Nonetheless, there are open challenges for developing risk prediction scores based on gene expression. As Sboner et al. [155 ]and coworkers pointed out, the performance of predictive models based on molecular profiling are not as good as those using clinical variables only; in other words, the prostate-specific antigen level and the Gleason score are still the best indicator and predictor of PCa progression as compared to scores based on gene expression profiles. However, PCa is a highly heterogeneous cancer; even the Gleason score is subject to variation within an individual tissue sample. It is likely that a combination of clinical, gene expression, and other -omics domains will help explain the remaining variance. Furthermore, the end points of interests for PCa gene expression studies are multiple: there are tissue-based case-control studies, and there are clinical outcomes including severity, recurrence, metastasis, and survival. Even tissue-based studies are not necessarily optimal for inferring (early) predictors of PCa onset. On the other hand, several genome-wide association studies looked at single nucleotide polymorphisms (SNPs) and identified risk scores based on SNPs comparing men who were diagnosed with PCa versus those who were not [158,159,160]. It will be useful to study the link between risk SNPs or loci and gene expression to find out if risk SNPs for incidence relate to gene expression candidates for clinical outcomes such as survival, and help establish a complete collection of biomarkers to make diagnostic and prognostic predictions. Expression quantitative trait loci studies have attempted to address this issue; however, there are a very limited number of such studies because overlapping information on SNPs, gene expression, and long-term outcomes are required. In a recent expression quantitative trait loci study, researchers examined 47 risk SNPs in a large case-control setting - only 8 of them were associated with PCa-specific mortality with relatively small magnitudes of the associations [160]. Thus, further investigations are still needed in this area.

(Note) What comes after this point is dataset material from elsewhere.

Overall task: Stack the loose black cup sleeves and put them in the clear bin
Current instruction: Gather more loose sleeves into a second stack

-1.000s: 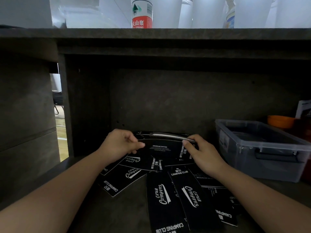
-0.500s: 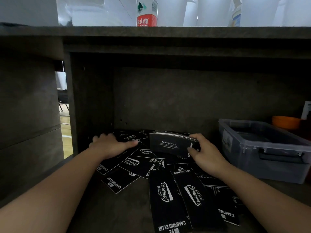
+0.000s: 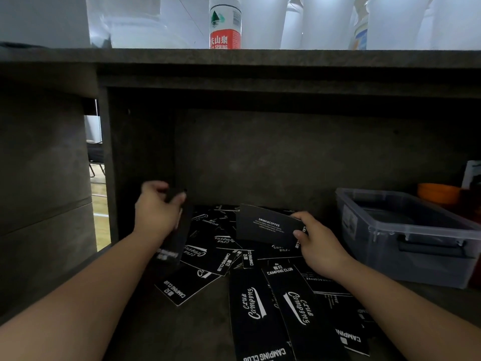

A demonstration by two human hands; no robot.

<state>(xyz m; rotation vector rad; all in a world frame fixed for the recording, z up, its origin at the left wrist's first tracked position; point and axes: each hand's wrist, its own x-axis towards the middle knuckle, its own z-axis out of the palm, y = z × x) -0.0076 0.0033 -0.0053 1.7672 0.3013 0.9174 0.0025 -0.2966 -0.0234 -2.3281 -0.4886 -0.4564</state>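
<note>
Several loose black cup sleeves (image 3: pixel 250 303) with white "Camping Club" print lie scattered on the dark shelf floor. My right hand (image 3: pixel 318 246) grips a small stack of sleeves (image 3: pixel 268 226) by its right end, held upright above the pile. My left hand (image 3: pixel 156 208) pinches one sleeve (image 3: pixel 175 238) by its top, and it hangs down on edge at the pile's left. The clear bin (image 3: pixel 406 246) stands to the right of my right hand, with a dark stack inside it.
The shelf's left wall (image 3: pixel 138 162) stands close behind my left hand, and the back panel is just beyond the pile. An orange bowl (image 3: pixel 437 192) sits behind the bin. A water bottle (image 3: pixel 225 24) stands on the counter above.
My left hand has lifted from lying flat on the pile and now holds one sleeve hanging in the air. The right hand has kept its stack almost still.
</note>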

Finally, it has been well established that there are great differences in risk of PCa among different races or ethnicity groups, and a few gene expression studies have observed discrepancies in race. For example, Hernandez et al. [59] showed that IGF-1 and IGFBP-3 were not associated with PCa in the African-American population, while other studies have shown the opposite in the Caucasian population. The number of studies that examined gene expression patterns among different races or ethnicity groups is limited, and future studies could yield valuable information on the racial disparities of PCa.
Conclusion
The last 15 years of research in gene expression in PCa have brought a lot of data and information that has been decoded only in part. Combining laboratory and clinical variables, including the addition of MRI technology, with novel predictors found in different -omics domains may help in covering the residual unexplained variance and differences not only at the racial/ethnicity level, but also at the individual and specific outcome level. Advancements in sequencing technology and big data analytics will probably increase the amount of data generated in the next years, but will also allow accurate meta-analyses and apply more complex data mining techniques to identify biomarkers for early diagnosis of PCa and personalized prediction of disease progression.